- [PROBLEM STATEMENT] The material below holds a span beginning at the line with "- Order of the" and ending at the line with "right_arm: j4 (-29". Quote that span exactly, both ends included, and only that span.

:: SUPPLIED DATA

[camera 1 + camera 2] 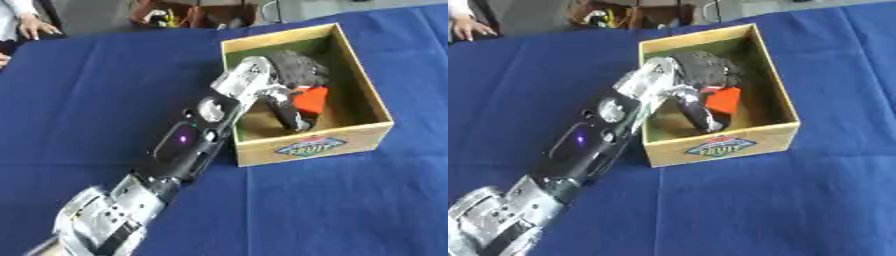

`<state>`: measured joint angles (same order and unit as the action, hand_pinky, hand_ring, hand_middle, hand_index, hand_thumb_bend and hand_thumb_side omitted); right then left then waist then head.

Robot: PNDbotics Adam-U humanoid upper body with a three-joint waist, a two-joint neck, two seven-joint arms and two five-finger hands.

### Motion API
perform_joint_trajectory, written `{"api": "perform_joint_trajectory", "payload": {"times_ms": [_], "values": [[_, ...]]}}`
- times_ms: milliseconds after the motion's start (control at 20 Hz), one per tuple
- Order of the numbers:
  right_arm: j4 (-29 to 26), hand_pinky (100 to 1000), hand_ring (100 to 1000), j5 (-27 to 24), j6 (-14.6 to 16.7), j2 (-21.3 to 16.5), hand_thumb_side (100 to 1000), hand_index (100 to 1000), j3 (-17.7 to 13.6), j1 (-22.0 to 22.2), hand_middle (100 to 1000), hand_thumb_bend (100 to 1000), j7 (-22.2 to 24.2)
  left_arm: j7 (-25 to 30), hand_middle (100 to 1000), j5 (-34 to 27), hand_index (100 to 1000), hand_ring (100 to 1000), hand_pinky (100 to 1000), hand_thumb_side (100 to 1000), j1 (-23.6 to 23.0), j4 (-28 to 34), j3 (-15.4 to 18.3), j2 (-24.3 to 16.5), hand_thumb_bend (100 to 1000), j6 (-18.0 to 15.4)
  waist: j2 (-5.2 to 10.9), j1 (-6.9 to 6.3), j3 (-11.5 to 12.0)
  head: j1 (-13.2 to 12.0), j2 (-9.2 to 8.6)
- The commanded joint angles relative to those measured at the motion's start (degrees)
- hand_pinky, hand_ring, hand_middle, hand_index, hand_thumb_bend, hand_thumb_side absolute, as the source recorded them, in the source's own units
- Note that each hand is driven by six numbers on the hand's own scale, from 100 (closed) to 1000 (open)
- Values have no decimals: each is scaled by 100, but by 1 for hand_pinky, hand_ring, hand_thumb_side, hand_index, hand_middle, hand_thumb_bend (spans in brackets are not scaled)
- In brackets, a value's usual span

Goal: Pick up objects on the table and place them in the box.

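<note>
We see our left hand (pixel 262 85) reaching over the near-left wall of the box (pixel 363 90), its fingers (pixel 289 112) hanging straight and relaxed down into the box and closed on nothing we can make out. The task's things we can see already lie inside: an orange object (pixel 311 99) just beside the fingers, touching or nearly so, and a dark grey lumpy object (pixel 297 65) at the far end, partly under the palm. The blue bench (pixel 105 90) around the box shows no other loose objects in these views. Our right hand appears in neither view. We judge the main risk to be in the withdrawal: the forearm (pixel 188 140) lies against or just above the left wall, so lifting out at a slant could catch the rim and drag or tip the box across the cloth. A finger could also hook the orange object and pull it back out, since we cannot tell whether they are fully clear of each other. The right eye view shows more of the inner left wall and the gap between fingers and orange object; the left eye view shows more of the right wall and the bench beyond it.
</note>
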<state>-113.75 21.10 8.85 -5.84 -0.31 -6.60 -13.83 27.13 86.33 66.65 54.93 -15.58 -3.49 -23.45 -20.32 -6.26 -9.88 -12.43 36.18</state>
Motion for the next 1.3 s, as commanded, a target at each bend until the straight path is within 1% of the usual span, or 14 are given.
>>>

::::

- [OUTPUT OF THE TASK]
- Order of the numbers:
  right_arm: j4 (-29 to 26), hand_pinky (100 to 1000), hand_ring (100 to 1000), j5 (-27 to 24), j6 (-14.6 to 16.7), j2 (-21.3 to 16.5), hand_thumb_side (100 to 1000), hand_index (100 to 1000), j3 (-17.7 to 13.6), j1 (-22.0 to 22.2), hand_middle (100 to 1000), hand_thumb_bend (100 to 1000), j7 (-22.2 to 24.2)

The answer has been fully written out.